Work task. All records are to be printed again exactly as they appear.

# # # # # # #

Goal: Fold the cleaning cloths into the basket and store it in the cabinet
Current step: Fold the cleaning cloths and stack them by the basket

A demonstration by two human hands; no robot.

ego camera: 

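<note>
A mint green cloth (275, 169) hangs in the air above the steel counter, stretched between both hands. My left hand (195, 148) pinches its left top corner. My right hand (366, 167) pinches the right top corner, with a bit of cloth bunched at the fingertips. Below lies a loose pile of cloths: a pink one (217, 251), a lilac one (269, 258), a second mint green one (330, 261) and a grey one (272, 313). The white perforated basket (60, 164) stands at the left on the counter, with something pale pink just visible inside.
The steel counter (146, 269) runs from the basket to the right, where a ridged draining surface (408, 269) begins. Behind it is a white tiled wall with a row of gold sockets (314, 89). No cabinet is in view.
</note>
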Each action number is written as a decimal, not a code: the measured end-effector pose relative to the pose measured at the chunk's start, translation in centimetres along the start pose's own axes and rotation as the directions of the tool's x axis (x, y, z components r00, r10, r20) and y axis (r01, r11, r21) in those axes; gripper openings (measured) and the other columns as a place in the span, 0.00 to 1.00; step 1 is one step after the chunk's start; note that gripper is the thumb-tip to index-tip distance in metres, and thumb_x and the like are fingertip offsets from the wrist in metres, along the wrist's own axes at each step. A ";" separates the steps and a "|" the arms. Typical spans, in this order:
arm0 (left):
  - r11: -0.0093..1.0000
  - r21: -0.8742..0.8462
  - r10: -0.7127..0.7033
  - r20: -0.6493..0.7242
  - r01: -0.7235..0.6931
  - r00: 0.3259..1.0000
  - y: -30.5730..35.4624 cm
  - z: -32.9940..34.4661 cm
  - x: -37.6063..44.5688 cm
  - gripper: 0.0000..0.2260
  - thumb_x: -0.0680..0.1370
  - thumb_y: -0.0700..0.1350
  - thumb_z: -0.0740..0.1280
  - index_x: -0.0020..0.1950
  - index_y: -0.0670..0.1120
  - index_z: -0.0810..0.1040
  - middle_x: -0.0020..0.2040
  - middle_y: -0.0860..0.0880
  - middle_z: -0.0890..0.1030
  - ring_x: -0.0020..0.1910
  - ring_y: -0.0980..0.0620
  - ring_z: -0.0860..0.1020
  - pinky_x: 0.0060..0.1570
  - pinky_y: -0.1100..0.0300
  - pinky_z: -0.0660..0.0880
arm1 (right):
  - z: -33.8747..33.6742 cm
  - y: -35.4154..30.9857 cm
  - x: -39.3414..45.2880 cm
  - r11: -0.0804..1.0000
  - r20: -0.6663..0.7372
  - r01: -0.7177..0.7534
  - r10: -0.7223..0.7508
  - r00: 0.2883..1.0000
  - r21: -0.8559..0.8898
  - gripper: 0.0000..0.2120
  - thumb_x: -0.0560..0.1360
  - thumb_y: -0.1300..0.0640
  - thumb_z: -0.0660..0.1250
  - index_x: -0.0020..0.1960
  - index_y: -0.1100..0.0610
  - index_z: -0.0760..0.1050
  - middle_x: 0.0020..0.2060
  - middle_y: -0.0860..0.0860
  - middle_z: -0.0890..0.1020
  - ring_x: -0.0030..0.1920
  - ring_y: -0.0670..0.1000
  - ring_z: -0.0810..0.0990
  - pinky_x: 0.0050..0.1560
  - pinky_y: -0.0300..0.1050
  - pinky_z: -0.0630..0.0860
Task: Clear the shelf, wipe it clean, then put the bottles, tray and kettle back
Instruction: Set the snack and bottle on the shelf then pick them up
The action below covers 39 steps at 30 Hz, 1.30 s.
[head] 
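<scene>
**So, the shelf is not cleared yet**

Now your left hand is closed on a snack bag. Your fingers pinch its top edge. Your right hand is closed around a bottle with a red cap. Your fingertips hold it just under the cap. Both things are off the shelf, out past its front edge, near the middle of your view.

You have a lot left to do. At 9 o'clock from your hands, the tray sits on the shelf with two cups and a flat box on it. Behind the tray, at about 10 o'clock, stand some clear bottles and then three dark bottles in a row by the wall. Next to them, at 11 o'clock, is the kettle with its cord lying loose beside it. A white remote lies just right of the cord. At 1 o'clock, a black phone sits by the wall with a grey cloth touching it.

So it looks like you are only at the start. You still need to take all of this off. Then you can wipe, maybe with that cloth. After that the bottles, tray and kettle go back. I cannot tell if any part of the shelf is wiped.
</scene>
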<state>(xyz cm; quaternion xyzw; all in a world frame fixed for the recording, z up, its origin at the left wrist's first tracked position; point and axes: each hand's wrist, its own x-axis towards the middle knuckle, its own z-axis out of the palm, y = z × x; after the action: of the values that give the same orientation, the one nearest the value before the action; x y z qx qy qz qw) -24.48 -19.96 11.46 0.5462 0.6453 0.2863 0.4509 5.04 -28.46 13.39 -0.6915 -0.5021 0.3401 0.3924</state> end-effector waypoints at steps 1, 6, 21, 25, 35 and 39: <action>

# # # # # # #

Exercise output.
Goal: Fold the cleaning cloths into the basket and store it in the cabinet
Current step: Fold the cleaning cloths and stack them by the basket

A demonstration by two human hands; no robot.

ego camera: 

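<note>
A mint green cloth (275, 169) hangs in the air above the steel counter, stretched between both hands. My left hand (195, 148) pinches its left top corner. My right hand (366, 167) pinches the right top corner, with a bit of cloth bunched at the fingertips. Below lies a loose pile of cloths: a pink one (217, 251), a lilac one (269, 258), a second mint green one (330, 261) and a grey one (272, 313). The white perforated basket (60, 164) stands at the left on the counter, with something pale pink just visible inside.
The steel counter (146, 269) runs from the basket to the right, where a ridged draining surface (408, 269) begins. Behind it is a white tiled wall with a row of gold sockets (314, 89). No cabinet is in view.
</note>
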Each action number is written as a decimal, not a code: the measured end-effector pose relative to the pose measured at the chunk's start, translation in centimetres along the start pose's own axes and rotation as the directions of the tool's x axis (x, y, z components r00, r10, r20) and y axis (r01, r11, r21) in those axes; gripper openings (measured) and the other columns as a place in the span, 0.00 to 1.00; step 1 is one step after the chunk's start; note that gripper is the thumb-tip to index-tip distance in metres, and thumb_x and the like are fingertip offsets from the wrist in metres, along the wrist's own axes at each step. A ";" separates the steps and a "|" the arms. Typical spans, in this order:
arm0 (left):
  - r11: -0.0093..1.0000
  - r21: -0.8742..0.8462
  - r10: -0.7127..0.7033
  - r20: -0.6493..0.7242
  - r01: -0.7235..0.6931
  - r00: 0.3259..1.0000
  - y: -30.5730..35.4624 cm
  - z: -32.9940..34.4661 cm
  - x: -37.6063..44.5688 cm
  - gripper: 0.0000..0.2260
  - thumb_x: -0.0680..0.1370
  - thumb_y: -0.0700..0.1350
  - thumb_z: -0.0740..0.1280
  - index_x: -0.0020..0.1950
  - index_y: -0.0670..0.1120
  - index_z: -0.0810..0.1040
  - middle_x: -0.0020..0.2040
  - middle_y: -0.0860..0.0880
  - middle_z: -0.0890..0.1030
  - ring_x: -0.0020..0.1910
  - ring_y: -0.0980..0.0620
  - ring_z: -0.0860..0.1020
  - pinky_x: 0.0060..0.1570
  - pinky_y: -0.1100..0.0300
  - pinky_z: -0.0660..0.0880
arm1 (right):
  - z: -33.8747..33.6742 cm
  - y: -35.4154..30.9857 cm
  - x: -39.3414..45.2880 cm
  - r11: -0.0804..1.0000
  - r20: -0.6663..0.7372
  - r01: -0.7177..0.7534
  - r10: -0.7223..0.7508
  - r00: 0.2883..1.0000
  - r21: -0.8559..0.8898
  - gripper: 0.0000..0.2120
  - thumb_x: -0.0560..0.1360
  - thumb_y: -0.1300..0.0640
  - thumb_z: -0.0660..0.1250
  - index_x: -0.0020..0.1960
  - index_y: -0.1100..0.0610
  - index_z: -0.0760..0.1050
  - middle_x: 0.0020..0.2060
  - middle_y: -0.0860..0.0860
  - middle_z: -0.0890..0.1020
  - ring_x: -0.0030..0.1920
  - ring_y: -0.0670..0.1000
  - ring_z: -0.0810..0.0990
  - pinky_x: 0.0050..0.1560
  - pinky_y: -0.0300..0.1050
  - pinky_z: -0.0630..0.0860
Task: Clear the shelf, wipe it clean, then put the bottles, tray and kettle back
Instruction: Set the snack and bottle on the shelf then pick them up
The action below covers 39 steps at 30 Hz, 1.30 s.
[head] 
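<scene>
**So, the shelf is not cleared yet**

Now your left hand is closed on a snack bag. Your fingers pinch its top edge. Your right hand is closed around a bottle with a red cap. Your fingertips hold it just under the cap. Both things are off the shelf, out past its front edge, near the middle of your view.

You have a lot left to do. At 9 o'clock from your hands, the tray sits on the shelf with two cups and a flat box on it. Behind the tray, at about 10 o'clock, stand some clear bottles and then three dark bottles in a row by the wall. Next to them, at 11 o'clock, is the kettle with its cord lying loose beside it. A white remote lies just right of the cord. At 1 o'clock, a black phone sits by the wall with a grey cloth touching it.

So it looks like you are only at the start. You still need to take all of this off. Then you can wipe, maybe with that cloth. After that the bottles, tray and kettle go back. I cannot tell if any part of the shelf is wiped.
</scene>
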<state>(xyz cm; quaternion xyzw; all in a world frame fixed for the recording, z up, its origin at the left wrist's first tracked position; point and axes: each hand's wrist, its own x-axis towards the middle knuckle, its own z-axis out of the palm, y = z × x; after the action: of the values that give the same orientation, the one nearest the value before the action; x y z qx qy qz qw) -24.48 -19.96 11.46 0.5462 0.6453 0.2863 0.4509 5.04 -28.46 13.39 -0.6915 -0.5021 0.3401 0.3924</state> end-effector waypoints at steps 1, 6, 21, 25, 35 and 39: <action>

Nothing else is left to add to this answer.